Ang-1-induced angiogenic events are reversible. a: Western blot analyses done on ST and DT mice before Dox exposure demonstrated the presence of transgenic Ang-1 in the DT mouse liver. After exposure to Dox (+Dox), transgenic Ang-1 production was suppressed. Three individual samples are shown (DT1 to DT3). b–d: Histological examination of DT mice having Ang-1 expression suppressed for 2 weeks with Dox returned the liver morphology back to normal with a uniform redistribution of veins. c and d: Histologically, normal portal tracts and normal hepatic veins without dilatation were observed in DT livers and the portal tracts contained veins, arteries, and ducts. e: Alternating regions of atrophic and nonatrophic hepatocytes were seen resembling the pattern of NRH, which may account for the mechanism of reversal. a, artery; d, duct; hv, hepatic vein; pv, portal vein; pt, portal tract. Scale bars: ∼65 μm (b and d); ∼33 μm (c).

Figure 8

Suppressing Ang-1 production during development and subsequent exposure to excess Ang-1 in adulthood leads to moderate levels of vascular remodeling. a and e: Mice exposed to Dox throughout gestation and into adulthood show no production of Ang-1 (as indicated by LacZ staining) and have completely normal looking livers.
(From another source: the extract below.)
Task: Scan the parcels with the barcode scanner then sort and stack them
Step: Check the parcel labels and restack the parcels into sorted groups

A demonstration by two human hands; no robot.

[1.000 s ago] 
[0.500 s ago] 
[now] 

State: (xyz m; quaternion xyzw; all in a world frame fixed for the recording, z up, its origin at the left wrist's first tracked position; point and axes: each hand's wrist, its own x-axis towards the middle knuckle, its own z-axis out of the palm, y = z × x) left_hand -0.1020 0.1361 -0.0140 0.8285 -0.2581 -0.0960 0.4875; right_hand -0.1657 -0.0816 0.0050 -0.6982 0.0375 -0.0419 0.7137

Transgenic Ang-1 production returns (as indicated by LacZ staining) 4 weeks (b, f), 8 weeks (c, g), and 14 weeks (d, h) after the removal of Dox exposure. Mild to moderate changes in the vasculature are observed at the edges of the liver as evidenced by moderate increases in vessel visibility and vessel size. No gross changes in vessel reorganization in the subcapsular space were seen in any of the DT livers.